**WHAT YOU HAVE TO DO**.
Can you quote, word for word, every line from the first line of the records below through the line containing "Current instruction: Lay", and nothing else?

---- DATASET RECORDS

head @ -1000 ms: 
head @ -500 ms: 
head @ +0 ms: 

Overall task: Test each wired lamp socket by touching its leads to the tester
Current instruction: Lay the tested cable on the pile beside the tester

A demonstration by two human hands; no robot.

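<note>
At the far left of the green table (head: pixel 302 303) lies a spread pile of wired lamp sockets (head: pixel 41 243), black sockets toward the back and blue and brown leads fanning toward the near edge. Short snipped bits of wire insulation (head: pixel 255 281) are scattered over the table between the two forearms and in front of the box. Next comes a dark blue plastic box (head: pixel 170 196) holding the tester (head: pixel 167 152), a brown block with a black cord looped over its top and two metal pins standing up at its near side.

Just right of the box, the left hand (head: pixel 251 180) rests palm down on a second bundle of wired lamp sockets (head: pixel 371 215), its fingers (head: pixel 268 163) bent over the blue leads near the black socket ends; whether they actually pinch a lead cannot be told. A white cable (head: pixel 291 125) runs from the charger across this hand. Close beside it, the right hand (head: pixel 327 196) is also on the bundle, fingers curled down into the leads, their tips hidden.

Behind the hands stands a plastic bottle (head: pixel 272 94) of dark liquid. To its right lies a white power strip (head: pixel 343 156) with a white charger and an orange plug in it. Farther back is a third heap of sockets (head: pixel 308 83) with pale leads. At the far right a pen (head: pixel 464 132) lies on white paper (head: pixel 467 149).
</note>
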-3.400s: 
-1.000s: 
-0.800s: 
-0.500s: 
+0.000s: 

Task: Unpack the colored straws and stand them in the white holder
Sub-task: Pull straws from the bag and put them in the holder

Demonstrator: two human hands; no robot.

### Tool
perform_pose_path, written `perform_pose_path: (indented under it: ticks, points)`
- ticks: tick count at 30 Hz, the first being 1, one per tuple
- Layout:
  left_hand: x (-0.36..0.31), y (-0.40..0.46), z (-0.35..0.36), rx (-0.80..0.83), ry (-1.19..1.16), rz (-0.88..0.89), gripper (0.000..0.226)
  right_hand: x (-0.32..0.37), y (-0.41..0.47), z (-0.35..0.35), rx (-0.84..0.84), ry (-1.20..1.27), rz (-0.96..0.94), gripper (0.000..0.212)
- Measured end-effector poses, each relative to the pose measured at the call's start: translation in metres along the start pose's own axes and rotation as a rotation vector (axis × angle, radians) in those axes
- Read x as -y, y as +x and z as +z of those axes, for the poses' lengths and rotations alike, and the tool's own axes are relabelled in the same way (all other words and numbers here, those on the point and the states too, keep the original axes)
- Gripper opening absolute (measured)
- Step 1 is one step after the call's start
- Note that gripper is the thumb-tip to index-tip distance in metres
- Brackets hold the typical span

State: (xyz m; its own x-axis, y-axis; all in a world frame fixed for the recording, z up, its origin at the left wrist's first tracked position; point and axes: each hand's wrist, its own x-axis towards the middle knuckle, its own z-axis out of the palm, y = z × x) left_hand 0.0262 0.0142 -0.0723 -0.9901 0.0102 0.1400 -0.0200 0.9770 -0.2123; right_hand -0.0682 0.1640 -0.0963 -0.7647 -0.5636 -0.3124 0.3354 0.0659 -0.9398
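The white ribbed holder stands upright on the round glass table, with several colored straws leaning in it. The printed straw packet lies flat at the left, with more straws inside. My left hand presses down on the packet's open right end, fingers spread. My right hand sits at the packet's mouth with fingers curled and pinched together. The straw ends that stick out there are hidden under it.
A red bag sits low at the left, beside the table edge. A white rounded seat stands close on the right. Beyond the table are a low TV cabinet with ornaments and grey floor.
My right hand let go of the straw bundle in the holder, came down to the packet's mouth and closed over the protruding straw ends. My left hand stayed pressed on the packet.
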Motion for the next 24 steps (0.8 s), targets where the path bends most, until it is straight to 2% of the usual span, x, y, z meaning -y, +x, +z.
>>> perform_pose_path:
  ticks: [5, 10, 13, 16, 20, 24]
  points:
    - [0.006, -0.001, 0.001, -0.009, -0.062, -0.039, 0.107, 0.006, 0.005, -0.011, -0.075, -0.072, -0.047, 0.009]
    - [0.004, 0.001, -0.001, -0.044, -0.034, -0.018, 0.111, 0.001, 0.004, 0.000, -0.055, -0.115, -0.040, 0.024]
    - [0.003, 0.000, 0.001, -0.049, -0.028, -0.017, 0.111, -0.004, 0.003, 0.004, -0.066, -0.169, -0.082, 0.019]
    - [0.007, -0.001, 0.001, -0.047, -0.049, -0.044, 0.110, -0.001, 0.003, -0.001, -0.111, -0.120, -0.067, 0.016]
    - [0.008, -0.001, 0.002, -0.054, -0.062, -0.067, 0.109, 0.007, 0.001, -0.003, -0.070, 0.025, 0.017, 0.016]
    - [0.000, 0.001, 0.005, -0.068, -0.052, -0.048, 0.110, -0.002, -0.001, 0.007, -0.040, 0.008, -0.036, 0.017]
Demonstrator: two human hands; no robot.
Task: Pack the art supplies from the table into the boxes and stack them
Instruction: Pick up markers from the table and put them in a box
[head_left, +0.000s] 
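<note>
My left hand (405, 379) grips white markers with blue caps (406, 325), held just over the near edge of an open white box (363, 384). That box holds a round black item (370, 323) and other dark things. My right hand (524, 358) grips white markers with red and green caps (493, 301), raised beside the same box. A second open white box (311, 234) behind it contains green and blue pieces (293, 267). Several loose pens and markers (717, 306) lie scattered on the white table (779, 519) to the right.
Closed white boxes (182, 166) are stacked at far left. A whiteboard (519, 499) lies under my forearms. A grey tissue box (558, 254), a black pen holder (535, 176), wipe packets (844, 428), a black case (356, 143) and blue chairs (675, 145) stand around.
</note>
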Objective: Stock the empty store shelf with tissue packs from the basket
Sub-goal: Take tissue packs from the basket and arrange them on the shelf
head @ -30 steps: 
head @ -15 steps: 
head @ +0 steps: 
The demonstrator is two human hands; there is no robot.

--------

**RESPONSE TO THIS EXERCISE**.
head @ -1000 ms: 
head @ -500 ms: 
head @ +0 ms: 

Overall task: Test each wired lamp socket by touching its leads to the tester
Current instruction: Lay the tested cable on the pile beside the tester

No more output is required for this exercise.